Shuffling channels is surely a pain, though it really isn't the crux of the argument I suppose.


----------



## leonardo10 (Sep 26, 2004)

I didn't have time to look through all the posts on this but regarding blackouts, some of you had said they don't understand why they are being blacked out if they pay the extra money. Blackout rules vary for each sport but for this topic, the NFL blackout rule is in effect for all broadcasts which are owned by the NFL.

A game must be sold out 72 hours before kick off for local teams if you are a within that market using DirecTV or Regular TV. If the game is not sold out and your market is within a 75 mile radius of the stadium, your game will be blacked out. Case in point...The Chargers in San Diego do not sell out Qualcomm Stadium 72 hours before kick off so the game is blacked out on CBS and DirecTV in San Diego and Los Angeles. Why LA too? Because the LA TV market falls within a 75 mile radius of the stadium. The rule is in place to protect that NFL team so that they could sell more tickets. And yes, its an NFL rule.

The FCC version of the blackout rule applies more to MLB, NBA and NHL to prevent an out of market station to broadcast the same game as a local station is broadcasting to prevent duplication. So if the Lakers are on KCAL or FSN West and TNT has it as their national game, TNT is obligated to show a different game in the LA market or to be blacked out while the game is in progress.
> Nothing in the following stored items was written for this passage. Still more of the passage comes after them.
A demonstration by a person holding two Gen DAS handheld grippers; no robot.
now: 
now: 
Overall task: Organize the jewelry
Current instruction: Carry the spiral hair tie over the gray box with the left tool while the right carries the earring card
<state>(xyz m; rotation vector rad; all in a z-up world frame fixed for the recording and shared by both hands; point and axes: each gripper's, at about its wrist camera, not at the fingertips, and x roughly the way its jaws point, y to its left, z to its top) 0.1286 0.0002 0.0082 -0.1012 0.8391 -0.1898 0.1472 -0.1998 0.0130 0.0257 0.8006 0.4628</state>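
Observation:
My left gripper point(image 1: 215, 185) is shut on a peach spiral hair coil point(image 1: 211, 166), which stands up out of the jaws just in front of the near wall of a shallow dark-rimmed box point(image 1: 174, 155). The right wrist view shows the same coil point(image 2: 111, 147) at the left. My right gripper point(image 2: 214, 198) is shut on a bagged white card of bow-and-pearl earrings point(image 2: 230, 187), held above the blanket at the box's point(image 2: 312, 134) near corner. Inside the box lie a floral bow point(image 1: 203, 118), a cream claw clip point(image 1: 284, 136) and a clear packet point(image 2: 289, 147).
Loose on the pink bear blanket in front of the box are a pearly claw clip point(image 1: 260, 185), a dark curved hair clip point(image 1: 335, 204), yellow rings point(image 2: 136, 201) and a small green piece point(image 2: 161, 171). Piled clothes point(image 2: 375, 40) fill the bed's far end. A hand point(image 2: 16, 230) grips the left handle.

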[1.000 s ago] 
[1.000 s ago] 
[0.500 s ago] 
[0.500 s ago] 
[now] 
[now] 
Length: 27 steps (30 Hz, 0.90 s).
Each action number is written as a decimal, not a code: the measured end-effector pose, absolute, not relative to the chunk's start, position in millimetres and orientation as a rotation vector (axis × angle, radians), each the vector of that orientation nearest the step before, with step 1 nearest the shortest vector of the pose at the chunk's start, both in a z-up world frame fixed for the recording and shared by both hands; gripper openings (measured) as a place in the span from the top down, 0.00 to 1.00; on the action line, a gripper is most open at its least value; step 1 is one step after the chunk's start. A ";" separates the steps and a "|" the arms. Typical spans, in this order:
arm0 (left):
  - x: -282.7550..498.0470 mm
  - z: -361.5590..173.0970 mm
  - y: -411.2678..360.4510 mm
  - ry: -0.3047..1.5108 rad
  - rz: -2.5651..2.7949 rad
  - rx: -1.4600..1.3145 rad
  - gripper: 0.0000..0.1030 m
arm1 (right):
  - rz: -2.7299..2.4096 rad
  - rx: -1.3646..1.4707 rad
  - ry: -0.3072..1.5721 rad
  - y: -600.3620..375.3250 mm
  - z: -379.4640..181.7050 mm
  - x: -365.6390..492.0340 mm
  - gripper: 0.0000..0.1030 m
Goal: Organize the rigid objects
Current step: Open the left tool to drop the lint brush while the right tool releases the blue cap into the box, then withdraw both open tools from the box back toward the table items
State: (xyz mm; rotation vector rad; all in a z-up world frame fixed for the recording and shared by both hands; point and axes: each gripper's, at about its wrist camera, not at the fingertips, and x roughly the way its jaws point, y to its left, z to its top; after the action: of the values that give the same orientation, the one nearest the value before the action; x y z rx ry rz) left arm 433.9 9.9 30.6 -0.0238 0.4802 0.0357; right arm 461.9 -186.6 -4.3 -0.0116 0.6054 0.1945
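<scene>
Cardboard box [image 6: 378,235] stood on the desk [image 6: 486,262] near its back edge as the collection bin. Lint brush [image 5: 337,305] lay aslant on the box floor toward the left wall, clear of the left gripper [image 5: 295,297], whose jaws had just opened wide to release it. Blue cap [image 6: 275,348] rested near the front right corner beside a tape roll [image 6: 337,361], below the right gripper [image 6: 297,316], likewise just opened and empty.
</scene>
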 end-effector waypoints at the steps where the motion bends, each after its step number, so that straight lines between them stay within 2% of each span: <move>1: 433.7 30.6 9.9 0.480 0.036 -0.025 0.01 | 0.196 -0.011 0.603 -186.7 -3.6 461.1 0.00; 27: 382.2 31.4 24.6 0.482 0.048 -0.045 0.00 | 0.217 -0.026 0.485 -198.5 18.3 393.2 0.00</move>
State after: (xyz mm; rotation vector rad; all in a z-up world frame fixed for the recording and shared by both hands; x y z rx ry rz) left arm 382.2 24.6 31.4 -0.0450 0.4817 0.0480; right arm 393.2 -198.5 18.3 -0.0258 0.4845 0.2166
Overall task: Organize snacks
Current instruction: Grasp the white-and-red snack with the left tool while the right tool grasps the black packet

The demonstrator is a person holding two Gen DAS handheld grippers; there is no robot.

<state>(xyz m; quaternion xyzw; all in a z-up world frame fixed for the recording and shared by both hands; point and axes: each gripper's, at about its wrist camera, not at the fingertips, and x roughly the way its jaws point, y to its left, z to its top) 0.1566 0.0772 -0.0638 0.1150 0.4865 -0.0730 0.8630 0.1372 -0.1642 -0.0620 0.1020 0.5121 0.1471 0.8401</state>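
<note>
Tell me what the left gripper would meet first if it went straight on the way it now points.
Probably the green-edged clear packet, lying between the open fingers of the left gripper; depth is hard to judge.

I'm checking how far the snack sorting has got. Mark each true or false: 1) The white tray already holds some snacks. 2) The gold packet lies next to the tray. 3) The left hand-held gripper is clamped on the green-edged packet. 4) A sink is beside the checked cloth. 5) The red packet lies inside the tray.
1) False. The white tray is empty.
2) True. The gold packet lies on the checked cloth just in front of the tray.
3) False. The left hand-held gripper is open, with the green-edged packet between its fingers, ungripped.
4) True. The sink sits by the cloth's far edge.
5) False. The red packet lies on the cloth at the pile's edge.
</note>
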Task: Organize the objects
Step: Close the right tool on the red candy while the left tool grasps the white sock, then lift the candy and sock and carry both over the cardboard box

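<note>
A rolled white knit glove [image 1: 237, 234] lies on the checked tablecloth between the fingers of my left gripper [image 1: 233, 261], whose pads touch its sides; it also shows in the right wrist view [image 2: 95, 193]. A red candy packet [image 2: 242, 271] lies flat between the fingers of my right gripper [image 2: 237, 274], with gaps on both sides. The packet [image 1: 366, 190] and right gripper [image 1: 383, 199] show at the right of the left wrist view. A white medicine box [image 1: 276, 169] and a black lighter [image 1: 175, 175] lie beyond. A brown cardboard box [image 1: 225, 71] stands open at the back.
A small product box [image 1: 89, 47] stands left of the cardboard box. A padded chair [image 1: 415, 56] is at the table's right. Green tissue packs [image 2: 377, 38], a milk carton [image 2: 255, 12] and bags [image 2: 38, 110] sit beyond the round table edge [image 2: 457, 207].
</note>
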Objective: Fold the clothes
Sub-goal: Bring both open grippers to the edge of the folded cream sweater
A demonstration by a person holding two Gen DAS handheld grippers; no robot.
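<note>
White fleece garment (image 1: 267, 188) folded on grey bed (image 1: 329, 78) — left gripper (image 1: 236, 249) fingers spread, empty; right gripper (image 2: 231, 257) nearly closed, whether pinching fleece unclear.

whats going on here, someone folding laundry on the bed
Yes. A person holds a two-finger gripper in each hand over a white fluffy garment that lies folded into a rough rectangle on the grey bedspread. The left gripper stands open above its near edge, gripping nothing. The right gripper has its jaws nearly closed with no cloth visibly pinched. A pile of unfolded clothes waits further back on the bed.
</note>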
I'm sure someone already posted this but I thought, what the heck


----------



## Veander (Aug 15, 2004)

The way it works for Sunday Ticket NOW is that if a game is on your local broadcast (regardless of whether they are local teams being played) it's going to be blacked out on your Sunday Ticket channels. If you get the local channels, then you simply must turn to those channels to see those games. For those who are close to their network towers, like me, this isn't really a situation where you really don't get to see football games. The problem is mostly folks who have situations where they dont' get those locals (for whatever reason). They are still blacked out thus nothing. You are describing the old blackout rules, unless I didn't follow you.

Sincerely,

V


----------



## Lord Vader (Sep 20, 2004)

With the price people pay for the ST, DirecTV should be given a little leeway by the NFL, maybe even a small exemption. What really is asinine is that if your local team is carried on the HD NFL channels, it's also supposedly blacked out, forcing you to watch that game on your local OTA channel, which is very likely not an HD one. With DirecTV pushing their HD channels so much, why make it impossible to watch your own team's game on HD?


----------



## Stevo (Sep 13, 2004)

> With the price people pay for the ST, DirecTV should be given a little leeway by the NFL


Its the local affiliates that are exercising their rights to do the blackouts. If you have extraordinary circumstances(cant get ota locals or poor low power locals or something) contact your local affiliate and its possible they will contact DTV and allow games to be shown. Its the affiliates exercising their rights to enforce these blackouts - they're the ones you can ultimately pin this on.


----------



## Paul Secic (Dec 16, 2003)

starrsrg said:


> Well today has revealed just how little Directv cares about our business. After being happy subscribers for over 3 years, we come to realize that our Sunday ticket subscription isn't worth a hill of beans. Our local channels are not yet provided by Directv and we will need to add a separate dish to receive them when they are available. Our local fox affiliate is so behind the times that they aren't broadcasting a HD feed. I was really looking forward to the 100 games in HD but now I think it will be more like 25. It is completely rediculous to see NFL games blacked out in Boise Idaho. I have always known the networks to be greedy and prohibit satellite customers from receiving their money's worth. However, the fact that Directv never mentioned the new blackout rules makes it even worse. Directv is also a greedy company, and I will no longer recommend them to anybody.


Cancel DTV!


----------



## Paul Secic (Dec 16, 2003)

cdharris said:


> I didn't get a letter or any other warning that ST would be any different this year than last year. The fact is that I don't have a real Fox local affiliate so I wouldn't have worried about it anyway. If DircecTV had warned me, before they started automatically billing me for the renewal, that they were not going to let me have any games, either in SD or HD, being shown on the Fox station 110 miles away, regardless of whether or not I can receive it, I most certainly would not have subscribed. I have absolutely no use for ST if I can't get the few games I care about and am going to demand a refund.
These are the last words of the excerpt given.